Poco più che silenziosamente, alle spalle di altre promesse dell’indie made in Italy più o meno tramutatesi in felici realtà , gli Yuppie Flu arrivano, anche loro, al famigerato decennio di carriera.
“Fragile Forest”, al di là di ogni ripetitivo e stressante questionare sulla scelta Radioheadiana di distribuire il tutto via web con l’accattivante formula dell’offerta libera, è ancora una volta una valida dimostrazione, se mai ce ne fosse bisogno, di come gli Yuppie Flu, da promessi Pavement di casa nostra, nel silenzio di 6 lavori sempre diversi e convincenti, siano in realtà un’entità eclettica e rappresentativa di una scena, quella indiependente italiana, che paradossalmente, è sempre sembrata riporre in loro molta meno attenzione che all’estero.
Se la copertina del precedente “Toast Master” non sfigurava umile al fianco di consumati e loquaci poster degli Strokes, “Fragile Forest” riprende la ricercata malinconia di “Days Before The Day”, mettendo però da parte i Notwist e quell’indietronica che lo resero, a onor della mia personalissima opinione, uno dei dischi italiani meglio riusciti dal 2000 ad oggi.
“Fragile Forest” si veste d’autunno, ma l’estate è ancora lì nella testa con i suoi ultimi scampoli di sole e spensieratezza.
Se “Patient One” apre il disco con un delicato dialogo lo-fi tra chitarre acustiche e voce, la successiva “title-track” scombussola tutto: dei My Bloody Valentine in vacanza le danno il via epici come solo loro possono essere, poi gli Yuppie Flu riprendono le redini del gioco e creano un gioiello di dream pop, o più semplicemente pop, che è sicuramente il pezzo più riuscito dell’ensemble.

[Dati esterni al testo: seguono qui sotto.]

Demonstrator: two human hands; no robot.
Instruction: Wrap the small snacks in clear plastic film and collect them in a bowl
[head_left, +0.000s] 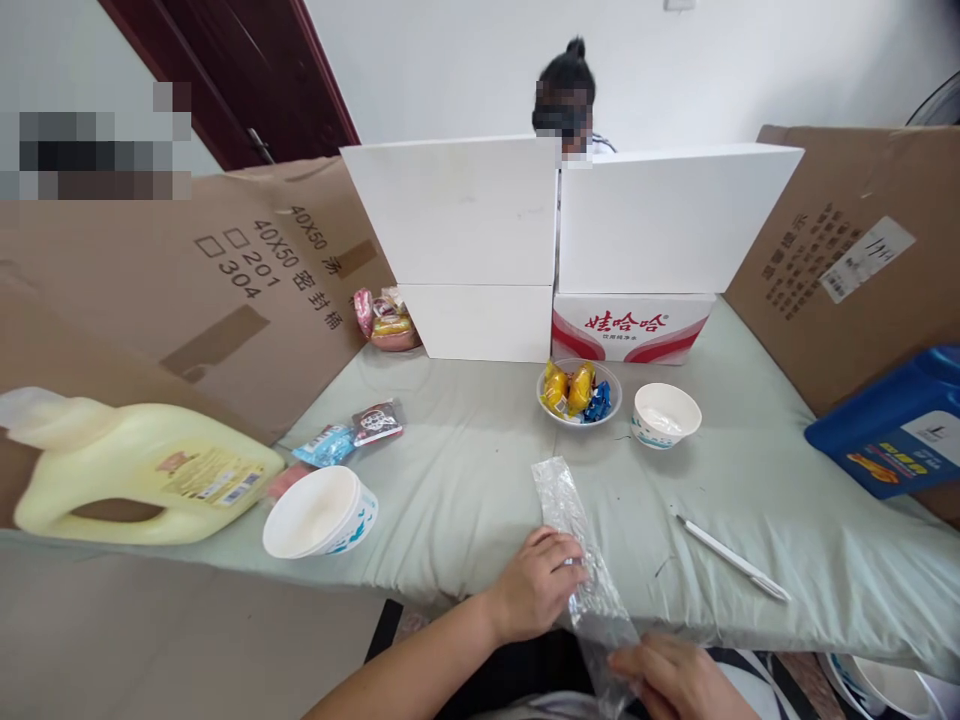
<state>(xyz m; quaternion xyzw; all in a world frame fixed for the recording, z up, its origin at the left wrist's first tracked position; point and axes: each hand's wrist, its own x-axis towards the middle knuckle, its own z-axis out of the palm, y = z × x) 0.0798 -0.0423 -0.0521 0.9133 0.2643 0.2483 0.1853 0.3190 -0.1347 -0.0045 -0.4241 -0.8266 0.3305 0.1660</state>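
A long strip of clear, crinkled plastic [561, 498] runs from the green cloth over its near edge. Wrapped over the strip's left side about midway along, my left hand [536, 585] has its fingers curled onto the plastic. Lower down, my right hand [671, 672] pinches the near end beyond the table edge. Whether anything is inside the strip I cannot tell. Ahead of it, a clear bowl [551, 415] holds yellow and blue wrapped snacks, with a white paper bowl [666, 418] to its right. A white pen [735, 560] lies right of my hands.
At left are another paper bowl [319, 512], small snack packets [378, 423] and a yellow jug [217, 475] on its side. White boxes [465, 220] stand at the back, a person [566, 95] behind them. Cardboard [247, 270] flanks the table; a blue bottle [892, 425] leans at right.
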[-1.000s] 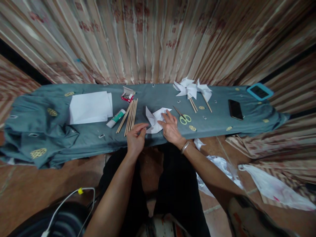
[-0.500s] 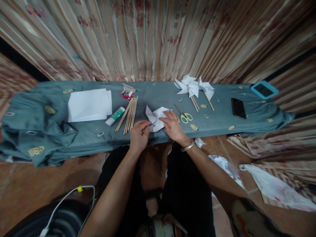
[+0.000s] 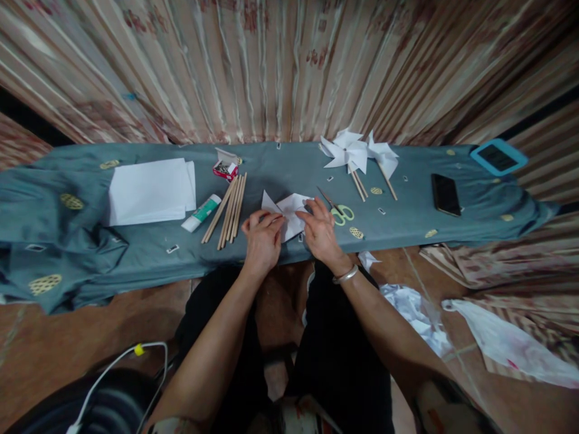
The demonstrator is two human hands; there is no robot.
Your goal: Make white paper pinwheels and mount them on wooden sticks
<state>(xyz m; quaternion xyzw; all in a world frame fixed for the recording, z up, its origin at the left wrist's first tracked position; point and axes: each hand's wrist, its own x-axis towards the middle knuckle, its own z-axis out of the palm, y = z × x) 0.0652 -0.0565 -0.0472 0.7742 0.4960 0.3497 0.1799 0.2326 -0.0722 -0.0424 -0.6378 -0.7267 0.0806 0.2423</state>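
Observation:
A half-folded white paper pinwheel (image 3: 289, 212) lies near the front edge of a bench draped in grey-blue cloth (image 3: 136, 253). My left hand (image 3: 262, 241) rests on its left flap with fingertips pinched on the paper. My right hand (image 3: 320, 232), a metal bangle on the wrist, presses the right side of the same paper. Green-handled scissors (image 3: 340, 212) lie just right of my right hand. A bundle of wooden sticks (image 3: 227, 211) lies just left of my left hand.
A glue tube (image 3: 200, 213), a small red box of pins (image 3: 225, 170) and a stack of white sheets (image 3: 151, 190) sit to the left. Finished paper pinwheels (image 3: 357, 154), a black phone (image 3: 446, 194) and a blue-cased device (image 3: 497, 157) lie right. Crumpled paper and plastic (image 3: 497, 343) litter the floor.
My left hand has moved right and forward onto the paper's left flap. My right hand stays on the paper. The view has shifted slightly.

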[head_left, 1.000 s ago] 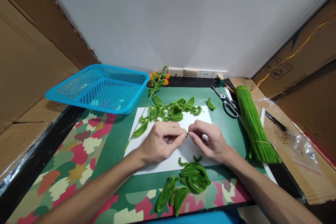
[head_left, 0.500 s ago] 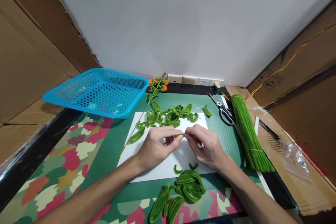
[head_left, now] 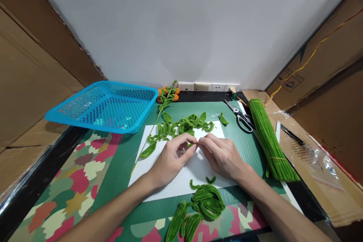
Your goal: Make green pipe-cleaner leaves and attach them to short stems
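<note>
Fingertips of your left hand (head_left: 172,159) and right hand (head_left: 224,157) pinch one small green pipe-cleaner piece (head_left: 190,145) from either end, above the white paper (head_left: 159,181) on the counter (head_left: 244,147). Both grips are closed on it. Twist unevenly and it may kink, or slip into the finished leaves (head_left: 184,124) just behind.

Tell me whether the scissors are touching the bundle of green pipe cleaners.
Cannot tell. In the head view the scissors lie right beside the bundle of green pipe cleaners, handles at its edge, but no plain contact or gap shows.
</note>
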A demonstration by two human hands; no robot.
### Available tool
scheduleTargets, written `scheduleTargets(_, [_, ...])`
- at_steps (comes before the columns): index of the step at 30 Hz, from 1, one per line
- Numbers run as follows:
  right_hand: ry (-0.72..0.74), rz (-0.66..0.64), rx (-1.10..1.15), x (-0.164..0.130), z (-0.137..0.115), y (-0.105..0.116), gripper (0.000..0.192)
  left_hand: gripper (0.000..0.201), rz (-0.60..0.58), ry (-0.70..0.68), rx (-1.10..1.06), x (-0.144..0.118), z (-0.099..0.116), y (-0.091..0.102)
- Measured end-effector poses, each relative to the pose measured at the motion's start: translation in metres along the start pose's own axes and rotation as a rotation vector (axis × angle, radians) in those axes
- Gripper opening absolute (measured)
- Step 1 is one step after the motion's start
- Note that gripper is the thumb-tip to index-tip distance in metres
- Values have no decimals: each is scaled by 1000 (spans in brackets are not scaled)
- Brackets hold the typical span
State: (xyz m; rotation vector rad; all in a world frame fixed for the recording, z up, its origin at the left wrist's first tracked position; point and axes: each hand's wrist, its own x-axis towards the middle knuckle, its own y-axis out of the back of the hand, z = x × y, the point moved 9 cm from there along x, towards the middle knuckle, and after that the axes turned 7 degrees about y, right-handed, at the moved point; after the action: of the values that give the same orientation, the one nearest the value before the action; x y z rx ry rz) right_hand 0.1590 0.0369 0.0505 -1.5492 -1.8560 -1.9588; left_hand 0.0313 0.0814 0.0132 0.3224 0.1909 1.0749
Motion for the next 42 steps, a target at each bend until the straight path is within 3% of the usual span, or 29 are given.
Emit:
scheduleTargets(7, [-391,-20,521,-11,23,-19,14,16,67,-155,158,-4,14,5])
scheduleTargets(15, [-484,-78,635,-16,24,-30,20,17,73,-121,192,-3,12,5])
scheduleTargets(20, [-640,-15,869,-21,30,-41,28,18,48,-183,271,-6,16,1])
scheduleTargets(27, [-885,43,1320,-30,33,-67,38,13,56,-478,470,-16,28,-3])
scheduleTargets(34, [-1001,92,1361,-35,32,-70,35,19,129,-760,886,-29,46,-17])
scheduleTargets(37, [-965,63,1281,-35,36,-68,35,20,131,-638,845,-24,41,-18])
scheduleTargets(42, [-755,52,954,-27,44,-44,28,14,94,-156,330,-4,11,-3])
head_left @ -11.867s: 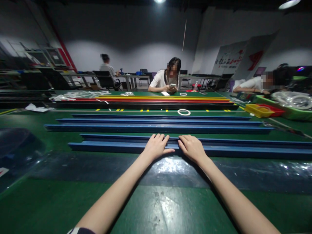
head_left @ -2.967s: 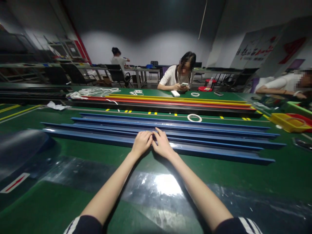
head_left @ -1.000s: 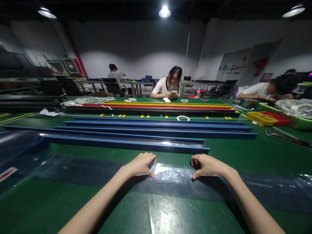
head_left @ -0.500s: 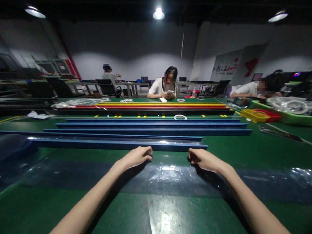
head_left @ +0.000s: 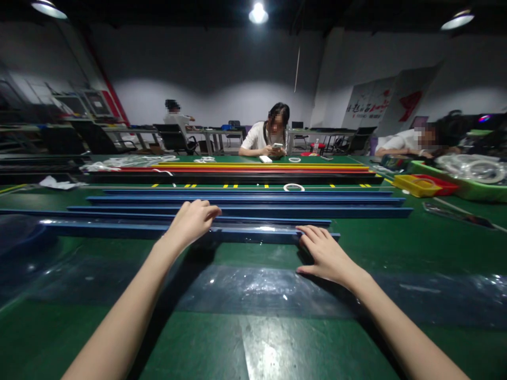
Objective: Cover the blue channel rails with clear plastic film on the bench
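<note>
Table edge: green table [head_left: 277, 348], glossy, lit by glare just under the wrists.
Film: clear plastic sheet [head_left: 245, 287] spread flat across the green top, below and behind both sets of fingers; heel of the right hand resting on its far edge.
Right hand [head_left: 327, 256]: palm down, fingers spread and relaxed, gripping nothing; fingertips laid on the right end of the nearest blue rail [head_left: 119, 230].
Left hand [head_left: 192, 221]: raised a little off the table, fingers loosely curled over the top of the same rail, left of the right hand and well apart from it; whether the fingers actually clasp the rail or only hover on it cannot be told.
Nearest rail: long, blue, running left to right, its right end just beyond the right fingertips, its left end passing out toward the left border; a shiny film on its upper face near the left fingers.
Beyond the fingers: more blue rails [head_left: 245, 201] lying parallel, stacked back in rows, reaching farther right than the nearest one.
Past those: white ring [head_left: 293, 187] on the table, straight ahead between the two hands.
Farther: black, red and yellow rails [head_left: 261, 170] across the table.
Far right of the right fingers: yellow tray [head_left: 412, 186], a green bin [head_left: 467, 190] holding coiled clear tubing.
Far side: a seated person [head_left: 265, 137] holding a phone; another person [head_left: 412, 141] bent over the table at right; a third person [head_left: 174, 117] seated at the back left.
</note>
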Demonstrator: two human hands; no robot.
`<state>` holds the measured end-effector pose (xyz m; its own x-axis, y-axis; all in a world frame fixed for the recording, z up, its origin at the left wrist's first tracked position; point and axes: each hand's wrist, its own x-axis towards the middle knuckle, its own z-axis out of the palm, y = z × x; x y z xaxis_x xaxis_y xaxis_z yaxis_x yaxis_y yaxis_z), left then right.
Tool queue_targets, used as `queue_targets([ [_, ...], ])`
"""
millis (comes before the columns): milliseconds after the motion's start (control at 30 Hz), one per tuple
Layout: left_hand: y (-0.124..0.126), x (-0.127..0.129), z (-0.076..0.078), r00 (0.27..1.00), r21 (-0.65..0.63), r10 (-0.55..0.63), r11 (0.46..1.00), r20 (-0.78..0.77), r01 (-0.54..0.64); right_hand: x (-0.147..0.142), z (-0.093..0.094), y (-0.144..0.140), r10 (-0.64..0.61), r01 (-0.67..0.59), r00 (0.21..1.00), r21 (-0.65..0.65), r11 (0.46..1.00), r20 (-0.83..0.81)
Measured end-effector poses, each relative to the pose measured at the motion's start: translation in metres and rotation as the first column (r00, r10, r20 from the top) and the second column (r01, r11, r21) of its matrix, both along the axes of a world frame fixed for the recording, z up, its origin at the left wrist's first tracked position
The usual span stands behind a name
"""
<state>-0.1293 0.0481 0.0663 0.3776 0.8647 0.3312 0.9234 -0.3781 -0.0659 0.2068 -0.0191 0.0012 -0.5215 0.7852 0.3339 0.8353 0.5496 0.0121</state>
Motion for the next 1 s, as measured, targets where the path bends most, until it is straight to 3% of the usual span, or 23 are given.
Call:
queue_targets([
  [200,-0.008,0.003,0.017,0.994,0.249,0.044,0.968,-0.099,-0.018,0.006,-0.01,0.009,-0.113,0.099,0.989,0.133,0.986,0.099],
  [433,-0.008,-0.005,0.021,0.997,0.373,-0.003,0.927,-0.072,0.03,0.017,-0.027,0.02,-0.196,0.177,0.973,0.151,0.972,0.12],
  [567,0.005,-0.022,0.005,0.996,0.376,0.018,0.927,-0.084,0.015,0.016,-0.034,0.023,-0.189,0.172,0.973,0.126,0.977,0.136],
  [800,0.03,-0.042,-0.055,0.99,0.275,0.138,0.954,-0.04,-0.122,0.007,-0.025,0.018,-0.204,0.189,0.969,0.113,0.975,0.139],
  [900,0.03,-0.041,-0.062,0.974,0.323,0.224,0.923,-0.01,-0.209,0.009,-0.024,0.018,-0.216,0.201,0.967,0.116,0.973,0.134],
  [1000,0.026,-0.027,-0.055,0.969,0.332,0.247,0.914,-0.002,-0.232,0.011,-0.024,0.018,-0.243,0.226,0.96,0.129,0.965,0.135],
])
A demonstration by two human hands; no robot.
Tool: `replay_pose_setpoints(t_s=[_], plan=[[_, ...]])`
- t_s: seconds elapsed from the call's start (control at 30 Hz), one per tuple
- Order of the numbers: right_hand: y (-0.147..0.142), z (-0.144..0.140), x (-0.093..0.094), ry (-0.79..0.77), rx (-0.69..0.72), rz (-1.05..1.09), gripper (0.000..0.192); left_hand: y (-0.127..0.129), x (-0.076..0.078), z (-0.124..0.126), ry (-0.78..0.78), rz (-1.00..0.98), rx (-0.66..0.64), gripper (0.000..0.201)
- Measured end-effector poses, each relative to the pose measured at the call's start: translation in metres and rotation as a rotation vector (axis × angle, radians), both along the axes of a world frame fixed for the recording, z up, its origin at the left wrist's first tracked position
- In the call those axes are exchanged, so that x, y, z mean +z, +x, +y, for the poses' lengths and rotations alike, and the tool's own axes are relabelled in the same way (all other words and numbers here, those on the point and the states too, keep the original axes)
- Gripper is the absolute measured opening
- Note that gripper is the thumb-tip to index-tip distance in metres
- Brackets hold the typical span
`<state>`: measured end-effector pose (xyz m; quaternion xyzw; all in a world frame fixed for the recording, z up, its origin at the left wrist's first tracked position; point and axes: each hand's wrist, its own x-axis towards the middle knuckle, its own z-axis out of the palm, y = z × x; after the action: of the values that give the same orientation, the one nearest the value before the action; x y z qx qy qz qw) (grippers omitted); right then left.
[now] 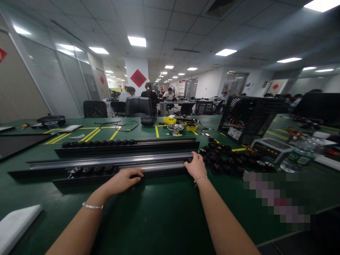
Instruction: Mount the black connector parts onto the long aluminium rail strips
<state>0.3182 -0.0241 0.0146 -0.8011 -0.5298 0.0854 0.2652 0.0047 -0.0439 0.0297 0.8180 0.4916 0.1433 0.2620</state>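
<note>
Three long black rails with silvery channels lie side by side across the green table. On the near rail [159,169], several black round parts [99,170] sit in the left portion of the channel. My left hand [124,181] lies over its front edge, fingers stretched out and apart from one another. At the right end, my right hand [196,164] pinches a small black round part [190,160] at the channel. The middle rail [106,158] lies just behind. A row of similar black parts fills the left half of the far rail [164,142].
A heap of black round parts [225,159] lies right of the rails. Beyond it stand an open computer case [247,118], a power supply [271,150] and a plastic bottle [300,157]. A metal bowl [175,128] is farther back. A white slab [20,226] lies front left.
</note>
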Motion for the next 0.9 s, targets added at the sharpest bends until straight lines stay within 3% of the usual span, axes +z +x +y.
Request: replay_pose_setpoints(t_s=[0.9], plan=[[0.018, 0.002, 0.001, 0.027, -0.037, 0.067, 0.059, 0.001, 0.000, -0.001, -0.020, -0.004, 0.014, 0.031]])
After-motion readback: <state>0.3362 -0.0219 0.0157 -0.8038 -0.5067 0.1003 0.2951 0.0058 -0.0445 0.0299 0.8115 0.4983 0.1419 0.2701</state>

à‰ l’estate che ricordiamo e che adesso aspettiamo, più avanti confermata dall’orientaleggiante “Eyes”, più in là smentita o solo rinviata da “The Night And I” o dalla conclusiva “Blue Plot”, dolorosamente incastonata in un riverberoso pianoforte dritto dritto su qualche arteria.
In mezzo, “Summer Afternoon” sembra riproporre i Giardini di Mirò in chiave Yuppie Flu, giusto giusto per portare a termine col cambio automatico un riuscito esercizio stilistico più che un convincente e necessario episodio.
Stesso discorso per “Yellow Hills”, troppo sentitamente Flaming Lips.
Poco importa, in fondo.
“Fragile Forest” sa scuotere i nervi, sa scombussolare la pelle, sa scrivere dei nostri cuori una geografia nuova, che solo l’estate, climaticamente schierata che sia, può comprendere ed esplorare.